Netanyahu faces regular protests in Israel calling on him to make a deal that would bring home the captives. On Thursday protesters set up over-sized photos of women hostages outside Netanyahu's Jerusalem residence. In Tel Aviv they again blocked a highway.

On trial

Demonstrators accuse the prime minister, who is on trial for corruption charges he denies, of seeking to prolong the war.

Fallout from the Gaza fighting has spread throughout the Middle East, including to the Red Sea region where commercial shipping has been disrupted.

US and allied warships have regularly shot down suspected drones and missiles fired by Iran-backed Yemeni rebels who say they act in solidarity with Palestinians.

Criticism of the war has intensified in the United States, Israel's top military supplier.

Demonstrations have spread to at least 30 US universities, where protesters have often erected tent encampments to oppose Gaza's ever-increasing death toll.

Talks on a potential deal to pause the bloodiest-ever Gaza war have been held in Cairo involving US, Egyptian and Qatari mediators.

Mairav Zonszein, senior analyst at the International Crisis Group think-tank, said he was pessimistic Hamas would agree to a deal "that doesn't have a permanent ceasefire baked into it".

A source with knowledge of the negotiations said on Wednesday that Qatari mediators expected a response from Hamas in one or two days.

The source said Israel's proposal contained "real concessions" including a period of "sustainable calm" following an initial pause in fighting, and the hostage-prisoner exchange.

The source said Israel's withdrawal from Gaza remained a likely point of contention.

A mother's tears

Egypt was involved in a flurry of calls "with all the parties", the country's state-linked Al-Qahera News reported, citing a high-level Egyptian official who spoke of "positive progress".

Martin Griffiths, the UN aid chief, this week said "improvements in bringing more aid into Gaza" cannot be used "to prepare for or justify a full-blown military assault on Rafah".

The US military since last week has been building a temporary pier off Gaza to assist aid efforts.
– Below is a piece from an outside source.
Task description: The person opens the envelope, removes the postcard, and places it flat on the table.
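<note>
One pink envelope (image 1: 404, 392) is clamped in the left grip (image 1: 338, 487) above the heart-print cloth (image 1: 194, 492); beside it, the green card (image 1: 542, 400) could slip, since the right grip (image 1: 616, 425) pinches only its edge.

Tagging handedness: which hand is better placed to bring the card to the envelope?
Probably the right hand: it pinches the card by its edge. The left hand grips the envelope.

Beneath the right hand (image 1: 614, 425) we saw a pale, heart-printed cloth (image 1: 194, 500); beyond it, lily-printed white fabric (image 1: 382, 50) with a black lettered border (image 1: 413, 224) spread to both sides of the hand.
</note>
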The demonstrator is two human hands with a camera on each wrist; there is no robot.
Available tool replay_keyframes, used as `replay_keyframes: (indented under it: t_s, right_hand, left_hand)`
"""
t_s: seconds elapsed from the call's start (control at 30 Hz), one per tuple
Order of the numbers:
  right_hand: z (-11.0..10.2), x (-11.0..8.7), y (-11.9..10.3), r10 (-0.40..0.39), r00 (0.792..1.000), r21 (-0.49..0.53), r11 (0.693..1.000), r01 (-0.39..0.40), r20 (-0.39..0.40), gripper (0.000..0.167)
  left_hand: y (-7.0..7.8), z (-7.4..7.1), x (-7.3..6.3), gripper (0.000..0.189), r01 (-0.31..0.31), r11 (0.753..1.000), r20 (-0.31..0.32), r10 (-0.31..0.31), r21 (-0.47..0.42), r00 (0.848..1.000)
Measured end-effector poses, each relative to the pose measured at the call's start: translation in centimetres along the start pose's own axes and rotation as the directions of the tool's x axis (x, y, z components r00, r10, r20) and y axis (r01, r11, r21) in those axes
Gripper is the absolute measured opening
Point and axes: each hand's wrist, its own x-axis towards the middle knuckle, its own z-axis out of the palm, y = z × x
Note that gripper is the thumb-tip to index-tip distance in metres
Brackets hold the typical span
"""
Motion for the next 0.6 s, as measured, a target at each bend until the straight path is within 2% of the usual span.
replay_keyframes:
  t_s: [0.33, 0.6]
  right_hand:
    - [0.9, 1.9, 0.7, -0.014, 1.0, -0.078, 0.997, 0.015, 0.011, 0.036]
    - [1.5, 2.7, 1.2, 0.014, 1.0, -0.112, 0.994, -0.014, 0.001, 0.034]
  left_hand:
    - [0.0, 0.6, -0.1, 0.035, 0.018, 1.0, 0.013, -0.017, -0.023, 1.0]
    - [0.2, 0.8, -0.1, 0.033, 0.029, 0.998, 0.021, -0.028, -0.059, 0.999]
The pier is now more than half finished, the Pentagon said on Wednesday.

In Khan Yunis city near Rafah, foreign aid and borrowed equipment helped to "almost completely" restore the emergency department at Nasser Medical Complex, said Atef al-Hout, the hospital director.

Intense fighting raged in mid-February around the hospital, which Israeli tanks and armoured vehicles later surrounded.
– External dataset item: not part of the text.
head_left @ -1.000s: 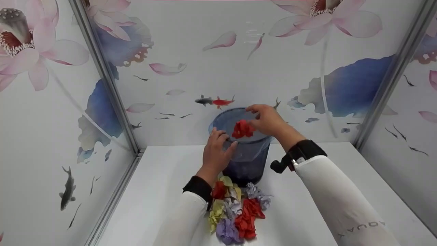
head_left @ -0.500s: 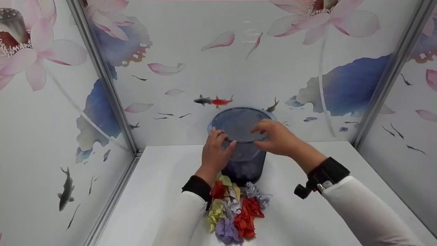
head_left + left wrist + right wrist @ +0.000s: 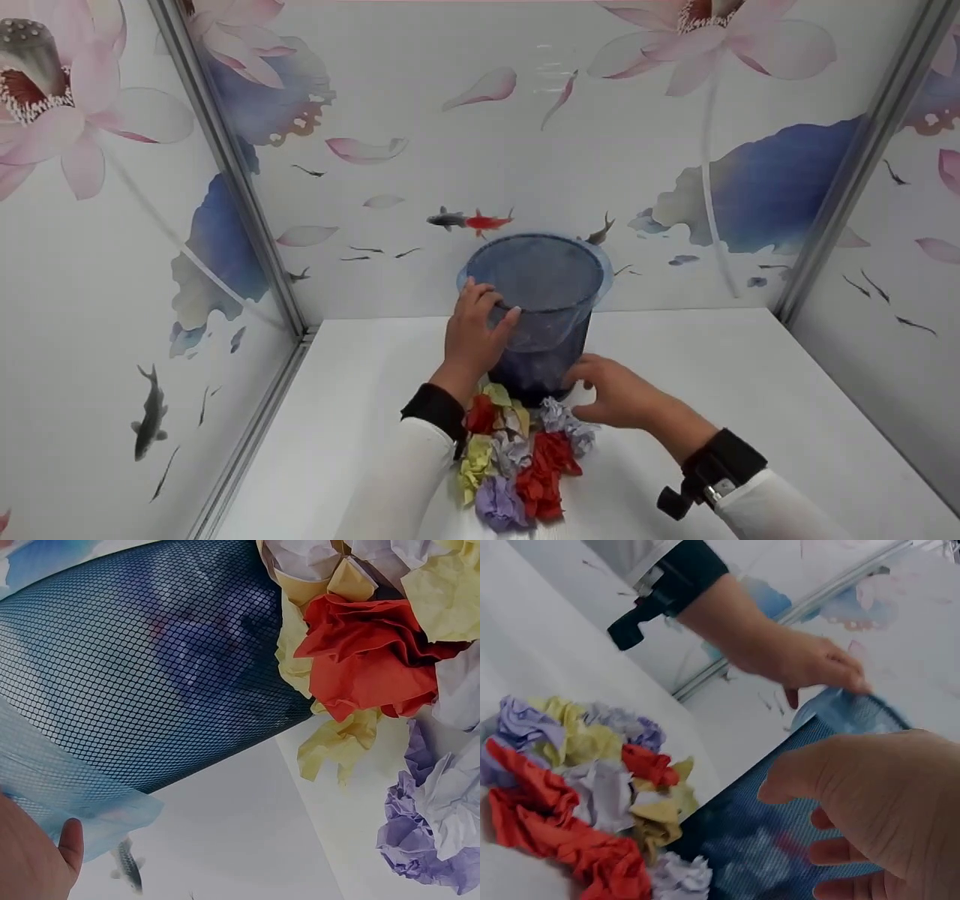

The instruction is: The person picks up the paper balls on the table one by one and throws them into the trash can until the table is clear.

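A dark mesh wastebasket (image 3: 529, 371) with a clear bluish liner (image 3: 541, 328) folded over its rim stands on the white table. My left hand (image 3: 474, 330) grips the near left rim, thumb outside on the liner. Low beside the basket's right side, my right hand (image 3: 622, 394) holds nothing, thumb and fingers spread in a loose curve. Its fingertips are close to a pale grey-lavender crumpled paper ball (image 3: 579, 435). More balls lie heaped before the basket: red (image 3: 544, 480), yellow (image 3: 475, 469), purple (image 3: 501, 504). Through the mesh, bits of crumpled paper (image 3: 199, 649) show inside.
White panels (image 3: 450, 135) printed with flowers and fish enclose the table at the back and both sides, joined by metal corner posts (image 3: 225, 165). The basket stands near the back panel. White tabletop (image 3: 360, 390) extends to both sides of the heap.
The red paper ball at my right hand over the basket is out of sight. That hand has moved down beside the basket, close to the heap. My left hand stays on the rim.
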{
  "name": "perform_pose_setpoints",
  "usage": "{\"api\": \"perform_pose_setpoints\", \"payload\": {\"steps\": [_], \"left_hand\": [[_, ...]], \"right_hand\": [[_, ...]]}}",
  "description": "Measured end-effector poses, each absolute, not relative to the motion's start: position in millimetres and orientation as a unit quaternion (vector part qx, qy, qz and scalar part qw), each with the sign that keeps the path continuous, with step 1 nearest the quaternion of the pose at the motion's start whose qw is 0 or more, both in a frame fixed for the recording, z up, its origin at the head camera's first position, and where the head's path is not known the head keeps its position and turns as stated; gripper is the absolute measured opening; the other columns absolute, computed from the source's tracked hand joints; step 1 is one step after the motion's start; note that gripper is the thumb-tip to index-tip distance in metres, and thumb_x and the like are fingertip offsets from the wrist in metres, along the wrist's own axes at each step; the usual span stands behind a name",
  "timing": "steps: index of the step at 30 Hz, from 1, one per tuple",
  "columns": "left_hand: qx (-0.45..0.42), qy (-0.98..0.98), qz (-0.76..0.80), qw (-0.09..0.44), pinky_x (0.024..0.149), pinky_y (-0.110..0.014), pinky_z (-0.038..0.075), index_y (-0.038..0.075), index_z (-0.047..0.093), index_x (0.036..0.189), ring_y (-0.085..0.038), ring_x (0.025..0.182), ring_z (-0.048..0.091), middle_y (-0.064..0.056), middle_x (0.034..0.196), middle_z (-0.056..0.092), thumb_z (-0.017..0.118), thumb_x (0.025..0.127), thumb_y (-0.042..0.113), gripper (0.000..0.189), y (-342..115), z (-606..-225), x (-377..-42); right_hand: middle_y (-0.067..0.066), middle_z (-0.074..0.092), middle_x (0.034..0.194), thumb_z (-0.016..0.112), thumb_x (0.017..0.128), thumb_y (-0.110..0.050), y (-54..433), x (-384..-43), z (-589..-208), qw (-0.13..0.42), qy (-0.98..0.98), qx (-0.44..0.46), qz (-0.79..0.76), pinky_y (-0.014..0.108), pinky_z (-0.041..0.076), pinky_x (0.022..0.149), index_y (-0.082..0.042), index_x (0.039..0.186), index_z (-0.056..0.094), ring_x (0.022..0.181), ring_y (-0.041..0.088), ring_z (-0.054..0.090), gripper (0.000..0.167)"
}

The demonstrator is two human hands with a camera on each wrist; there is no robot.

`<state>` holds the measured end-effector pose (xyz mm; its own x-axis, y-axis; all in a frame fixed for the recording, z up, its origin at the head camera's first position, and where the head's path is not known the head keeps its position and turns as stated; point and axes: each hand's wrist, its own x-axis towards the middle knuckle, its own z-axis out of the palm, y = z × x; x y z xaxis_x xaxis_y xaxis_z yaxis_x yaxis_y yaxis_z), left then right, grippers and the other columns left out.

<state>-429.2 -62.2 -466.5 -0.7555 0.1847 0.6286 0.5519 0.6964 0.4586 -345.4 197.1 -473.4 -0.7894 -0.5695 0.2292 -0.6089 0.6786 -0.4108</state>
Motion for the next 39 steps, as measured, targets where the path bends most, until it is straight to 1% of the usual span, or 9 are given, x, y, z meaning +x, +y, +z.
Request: {"api": "perform_pose_setpoints", "payload": {"steps": [2, 8, 10, 14, 21, 25, 29, 32, 39], "left_hand": [[-0.209, -0.88, -0.325, 0.278, 0.121, -0.048, 0.038, 0.014, 0.066, 0.124, -0.034, 0.159, 0.026, -0.007, 0.145, 0.054, 0.051, 0.104, 0.055, 0.049, -62, -467, -430], [-0.206, -0.884, -0.315, 0.277, 0.122, -0.048, 0.037, 0.015, 0.067, 0.125, -0.034, 0.158, 0.027, -0.007, 0.145, 0.054, 0.05, 0.104, 0.057, 0.05, -63, -466, -430], [-0.206, -0.883, -0.316, 0.28, 0.122, -0.048, 0.037, 0.014, 0.067, 0.125, -0.035, 0.158, 0.027, -0.007, 0.145, 0.054, 0.051, 0.104, 0.056, 0.05, -63, -466, -430], [-0.208, -0.879, -0.321, 0.285, 0.121, -0.049, 0.038, 0.014, 0.067, 0.124, -0.034, 0.158, 0.028, -0.007, 0.144, 0.055, 0.053, 0.103, 0.055, 0.048, -64, -466, -431], [-0.208, -0.879, -0.324, 0.279, 0.121, -0.049, 0.038, 0.013, 0.068, 0.123, -0.035, 0.158, 0.028, -0.007, 0.144, 0.055, 0.053, 0.103, 0.056, 0.049, -63, -465, -431], [-0.206, -0.88, -0.324, 0.278, 0.121, -0.049, 0.038, 0.014, 0.068, 0.123, -0.035, 0.158, 0.027, -0.006, 0.144, 0.055, 0.053, 0.103, 0.056, 0.049, -63, -465, -430], [-0.203, -0.881, -0.327, 0.274, 0.121, -0.05, 0.038, 0.013, 0.067, 0.124, -0.034, 0.159, 0.026, -0.006, 0.146, 0.054, 0.052, 0.103, 0.056, 0.049, -63, -465, -429], [-0.203, -0.882, -0.328, 0.271, 0.121, -0.05, 0.037, 0.012, 0.067, 0.125, -0.034, 0.159, 0.025, -0.006, 0.148, 0.053, 0.052, 0.104, 0.055, 0.051, -62, -466, -429], [-0.201, -0.883, -0.326, 0.271, 0.12, -0.051, 0.039, 0.012, 0.067, 0.124, -0.034, 0.159, 0.025, -0.007, 0.148, 0.053, 0.052, 0.103, 0.056, 0.051, -61, -465, -429]], "right_hand": [[0.0, 0.065, 0.111, 0.079, 0.081, -0.014, 200, -346, -496, 0.02, -0.925, 0.303, 0.228, 0.039, 0.058, 0.084, -0.016, 0.113, 0.073, 0.099, 0.015, 0.063, 0.032], [0.009, 0.064, 0.109, 0.078, 0.075, -0.007, 204, -348, -545, -0.009, -0.933, 0.257, 0.251, 0.035, 0.054, 0.074, -0.008, 0.118, 0.072, 0.087, 0.018, 0.059, 0.044], [0.01, 0.065, 0.107, 0.077, 0.073, -0.006, 203, -348, -555, -0.01, -0.932, 0.246, 0.267, 0.035, 0.054, 0.074, -0.007, 0.116, 0.072, 0.086, 0.019, 0.061, 0.044], [0.007, 0.064, 0.102, 0.075, 0.073, -0.005, 201, -345, -572, -0.005, -0.934, 0.221, 0.279, 0.039, 0.056, 0.078, -0.007, 0.111, 0.074, 0.092, 0.021, 0.064, 0.038], [0.003, 0.067, 0.095, 0.076, 0.076, -0.007, 199, -343, -586, -0.015, -0.938, 0.196, 0.286, 0.04, 0.055, 0.078, -0.01, 0.1, 0.076, 0.089, 0.018, 0.062, 0.024], [0.0, 0.068, 0.087, 0.075, 0.074, -0.005, 200, -342, -589, -0.007, -0.932, 0.203, 0.299, 0.032, 0.051, 0.07, -0.01, 0.092, 0.075, 0.08, 0.013, 0.059, 0.018], [-0.005, 0.062, 0.075, 0.075, 0.072, -0.003, 200, -343, -591, -0.005, -0.932, 0.203, 0.301, 0.026, 0.044, 0.06, -0.009, 0.082, 0.073, 0.068, 0.008, 0.05, 0.012], [-0.006, 0.057, 0.07, 0.076, 0.07, -0.004, 199, -343, -592, -0.004, -0.933, 0.198, 0.302, 0.024, 0.041, 0.057, -0.01, 0.077, 0.071, 0.064, 0.007, 0.046, 0.011], [-0.008, 0.049, 0.066, 0.074, 0.071, -0.003, 198, -342, -594, -0.007, -0.934, 0.177, 0.31, 0.025, 0.037, 0.056, -0.013, 0.072, 0.064, 0.063, 0.01, 0.045, 0.014]]}}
Israel's army on Thursday said that among strikes over the previous day, a fighter jet hit "a military structure in central Gaza".

Witnesses and an AFP correspondent on Thursday reported air strikes in Khan Yunis and artillery bombardment in the Rafah area, while militants and Israeli troops battles in Gaza City to the north.

Nadi, her own arm bandaged after they were wounded in a strike, feared the hospital's power could go out, cutting the boy's oxygen and killing him.

"I call on the world to transfer my son for treatment abroad. He is in a very bad condition," she said, breaking down in tears.